§ Problem statement
Below is a listing from which only part is wanted; return exactly the lines from the one with "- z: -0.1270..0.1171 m" up to and including the one with "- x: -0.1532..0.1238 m".

§ Material to process

------

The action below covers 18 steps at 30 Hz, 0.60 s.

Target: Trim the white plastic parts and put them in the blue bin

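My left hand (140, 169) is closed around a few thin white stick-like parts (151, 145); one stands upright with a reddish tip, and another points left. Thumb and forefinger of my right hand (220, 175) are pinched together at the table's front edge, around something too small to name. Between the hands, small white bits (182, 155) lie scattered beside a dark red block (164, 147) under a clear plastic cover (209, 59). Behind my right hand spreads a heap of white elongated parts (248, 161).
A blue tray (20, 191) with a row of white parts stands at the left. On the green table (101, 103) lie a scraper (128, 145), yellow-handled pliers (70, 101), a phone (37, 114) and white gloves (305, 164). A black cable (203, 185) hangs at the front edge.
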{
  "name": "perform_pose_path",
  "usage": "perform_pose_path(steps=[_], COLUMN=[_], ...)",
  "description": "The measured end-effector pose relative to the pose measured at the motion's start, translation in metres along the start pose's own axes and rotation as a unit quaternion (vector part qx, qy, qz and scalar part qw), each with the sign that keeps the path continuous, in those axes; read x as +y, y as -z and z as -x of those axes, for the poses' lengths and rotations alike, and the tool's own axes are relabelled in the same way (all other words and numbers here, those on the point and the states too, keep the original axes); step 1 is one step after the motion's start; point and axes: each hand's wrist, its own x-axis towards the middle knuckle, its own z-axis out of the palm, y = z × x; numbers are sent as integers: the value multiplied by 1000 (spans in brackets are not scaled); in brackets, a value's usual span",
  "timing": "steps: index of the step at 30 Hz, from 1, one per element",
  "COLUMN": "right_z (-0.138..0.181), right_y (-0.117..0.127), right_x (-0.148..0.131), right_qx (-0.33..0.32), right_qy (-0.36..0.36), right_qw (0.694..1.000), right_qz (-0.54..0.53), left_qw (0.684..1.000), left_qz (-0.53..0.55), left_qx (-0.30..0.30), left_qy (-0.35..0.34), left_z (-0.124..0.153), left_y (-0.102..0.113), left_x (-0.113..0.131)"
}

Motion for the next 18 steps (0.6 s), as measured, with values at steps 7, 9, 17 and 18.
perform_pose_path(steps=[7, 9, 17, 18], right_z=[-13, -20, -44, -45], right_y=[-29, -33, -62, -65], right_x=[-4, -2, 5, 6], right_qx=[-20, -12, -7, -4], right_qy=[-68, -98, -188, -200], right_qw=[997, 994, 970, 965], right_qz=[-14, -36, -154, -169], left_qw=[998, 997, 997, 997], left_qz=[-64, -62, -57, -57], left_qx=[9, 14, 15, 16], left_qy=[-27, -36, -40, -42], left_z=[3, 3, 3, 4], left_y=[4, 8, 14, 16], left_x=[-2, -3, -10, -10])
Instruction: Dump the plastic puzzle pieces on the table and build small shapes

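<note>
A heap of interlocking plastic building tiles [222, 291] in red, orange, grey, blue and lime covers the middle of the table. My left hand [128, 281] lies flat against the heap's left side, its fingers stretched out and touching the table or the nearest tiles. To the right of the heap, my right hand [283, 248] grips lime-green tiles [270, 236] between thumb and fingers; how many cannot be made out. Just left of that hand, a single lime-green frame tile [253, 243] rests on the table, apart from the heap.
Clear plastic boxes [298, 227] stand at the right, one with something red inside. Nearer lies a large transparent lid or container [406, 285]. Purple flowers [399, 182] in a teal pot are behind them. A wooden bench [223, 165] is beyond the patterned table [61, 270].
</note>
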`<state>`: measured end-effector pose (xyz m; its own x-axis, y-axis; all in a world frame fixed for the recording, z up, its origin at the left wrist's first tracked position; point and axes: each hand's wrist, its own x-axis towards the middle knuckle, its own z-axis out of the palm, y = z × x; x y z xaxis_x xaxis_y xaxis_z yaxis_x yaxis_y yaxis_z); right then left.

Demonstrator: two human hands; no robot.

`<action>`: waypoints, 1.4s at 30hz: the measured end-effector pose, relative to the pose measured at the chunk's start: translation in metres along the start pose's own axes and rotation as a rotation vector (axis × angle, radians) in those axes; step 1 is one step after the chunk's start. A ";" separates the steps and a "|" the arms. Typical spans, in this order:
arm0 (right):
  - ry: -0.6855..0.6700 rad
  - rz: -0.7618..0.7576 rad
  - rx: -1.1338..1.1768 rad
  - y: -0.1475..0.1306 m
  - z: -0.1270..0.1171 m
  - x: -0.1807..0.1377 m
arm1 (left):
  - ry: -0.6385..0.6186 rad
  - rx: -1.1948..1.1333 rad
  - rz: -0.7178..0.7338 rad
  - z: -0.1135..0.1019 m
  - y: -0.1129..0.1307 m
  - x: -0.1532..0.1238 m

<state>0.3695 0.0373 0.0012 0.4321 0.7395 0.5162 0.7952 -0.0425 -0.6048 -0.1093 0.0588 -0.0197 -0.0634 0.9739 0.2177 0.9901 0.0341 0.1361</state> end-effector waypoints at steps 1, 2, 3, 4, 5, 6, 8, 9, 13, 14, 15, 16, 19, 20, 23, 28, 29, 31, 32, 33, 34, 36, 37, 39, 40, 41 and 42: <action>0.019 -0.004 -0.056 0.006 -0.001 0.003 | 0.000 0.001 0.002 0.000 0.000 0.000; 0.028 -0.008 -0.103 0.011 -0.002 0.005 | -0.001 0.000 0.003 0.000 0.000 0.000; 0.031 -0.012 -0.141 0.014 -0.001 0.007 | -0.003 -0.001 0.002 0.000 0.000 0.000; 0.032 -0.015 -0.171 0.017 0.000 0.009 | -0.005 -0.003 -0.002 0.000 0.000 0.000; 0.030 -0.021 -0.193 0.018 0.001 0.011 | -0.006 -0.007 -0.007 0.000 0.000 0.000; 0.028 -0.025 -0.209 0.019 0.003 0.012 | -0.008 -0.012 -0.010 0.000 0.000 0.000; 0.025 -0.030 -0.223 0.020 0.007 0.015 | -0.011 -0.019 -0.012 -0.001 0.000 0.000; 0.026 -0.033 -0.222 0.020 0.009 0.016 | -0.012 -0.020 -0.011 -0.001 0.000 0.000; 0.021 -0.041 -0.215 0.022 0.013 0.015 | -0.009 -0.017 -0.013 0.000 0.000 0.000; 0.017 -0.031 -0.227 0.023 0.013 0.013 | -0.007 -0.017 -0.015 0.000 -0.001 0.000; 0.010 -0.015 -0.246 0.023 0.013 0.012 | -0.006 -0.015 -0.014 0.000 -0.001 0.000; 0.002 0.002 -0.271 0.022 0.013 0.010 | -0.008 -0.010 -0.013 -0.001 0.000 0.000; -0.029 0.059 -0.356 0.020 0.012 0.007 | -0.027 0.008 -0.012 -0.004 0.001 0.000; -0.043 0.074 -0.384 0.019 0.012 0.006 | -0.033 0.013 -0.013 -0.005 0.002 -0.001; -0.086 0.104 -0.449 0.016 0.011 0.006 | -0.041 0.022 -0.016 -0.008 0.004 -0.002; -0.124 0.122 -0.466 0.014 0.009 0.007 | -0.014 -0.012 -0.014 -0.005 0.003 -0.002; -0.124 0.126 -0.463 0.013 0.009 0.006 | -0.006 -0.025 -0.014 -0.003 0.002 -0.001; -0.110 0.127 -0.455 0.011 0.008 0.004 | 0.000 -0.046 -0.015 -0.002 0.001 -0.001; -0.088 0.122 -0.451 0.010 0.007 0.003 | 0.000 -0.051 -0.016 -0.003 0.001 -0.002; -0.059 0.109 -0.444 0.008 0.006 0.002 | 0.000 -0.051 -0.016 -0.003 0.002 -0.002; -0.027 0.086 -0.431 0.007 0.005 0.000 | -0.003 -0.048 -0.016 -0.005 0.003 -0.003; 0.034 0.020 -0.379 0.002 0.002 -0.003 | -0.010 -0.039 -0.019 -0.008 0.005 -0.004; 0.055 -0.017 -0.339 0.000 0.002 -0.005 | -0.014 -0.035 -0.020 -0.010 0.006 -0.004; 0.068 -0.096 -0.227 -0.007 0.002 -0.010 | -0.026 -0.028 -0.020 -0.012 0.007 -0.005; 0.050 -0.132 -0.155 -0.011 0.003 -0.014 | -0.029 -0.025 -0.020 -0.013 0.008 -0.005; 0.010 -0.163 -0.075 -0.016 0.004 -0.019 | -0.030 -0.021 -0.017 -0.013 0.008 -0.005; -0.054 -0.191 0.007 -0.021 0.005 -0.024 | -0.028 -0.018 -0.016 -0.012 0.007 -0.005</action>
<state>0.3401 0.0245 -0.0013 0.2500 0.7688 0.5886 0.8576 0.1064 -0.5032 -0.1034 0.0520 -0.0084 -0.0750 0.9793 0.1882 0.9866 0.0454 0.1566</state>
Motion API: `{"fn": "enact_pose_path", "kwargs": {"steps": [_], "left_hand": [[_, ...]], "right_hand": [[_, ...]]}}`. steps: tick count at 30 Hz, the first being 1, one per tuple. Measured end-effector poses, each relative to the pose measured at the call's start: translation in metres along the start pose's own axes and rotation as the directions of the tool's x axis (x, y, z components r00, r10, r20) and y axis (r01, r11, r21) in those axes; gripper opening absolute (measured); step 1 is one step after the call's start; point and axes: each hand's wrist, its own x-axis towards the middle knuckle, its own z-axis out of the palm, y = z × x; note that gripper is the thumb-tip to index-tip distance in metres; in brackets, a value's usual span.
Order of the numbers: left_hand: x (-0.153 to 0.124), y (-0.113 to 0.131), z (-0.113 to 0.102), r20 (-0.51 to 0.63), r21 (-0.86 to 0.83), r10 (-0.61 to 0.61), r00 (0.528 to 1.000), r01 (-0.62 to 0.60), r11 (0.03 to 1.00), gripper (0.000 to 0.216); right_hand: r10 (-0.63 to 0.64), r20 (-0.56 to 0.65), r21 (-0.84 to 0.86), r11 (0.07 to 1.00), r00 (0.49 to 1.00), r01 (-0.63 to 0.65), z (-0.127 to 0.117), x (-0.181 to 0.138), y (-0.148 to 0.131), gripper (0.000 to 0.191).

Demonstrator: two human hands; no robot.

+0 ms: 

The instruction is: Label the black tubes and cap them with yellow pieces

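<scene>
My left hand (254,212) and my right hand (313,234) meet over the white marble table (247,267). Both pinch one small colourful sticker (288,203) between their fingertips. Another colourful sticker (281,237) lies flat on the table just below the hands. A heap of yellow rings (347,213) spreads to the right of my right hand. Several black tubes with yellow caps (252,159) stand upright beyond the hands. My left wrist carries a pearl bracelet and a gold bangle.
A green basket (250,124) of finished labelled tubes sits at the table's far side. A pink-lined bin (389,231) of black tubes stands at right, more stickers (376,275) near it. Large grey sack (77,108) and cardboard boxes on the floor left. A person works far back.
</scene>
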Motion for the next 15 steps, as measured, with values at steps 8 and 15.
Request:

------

§ Completed exercise
  - z: -0.1270..0.1171 m
  - x: -0.1807..0.1377 m
arm1 (left):
  - ry: -0.6385..0.6186 rad
  - rx: -1.1948..1.1333 rad
  - rz: -0.7178..0.7338 rad
  - z: -0.1135..0.1019 m
  - y: -0.1129..0.1307 m
  - x: -0.1532..0.1238 m

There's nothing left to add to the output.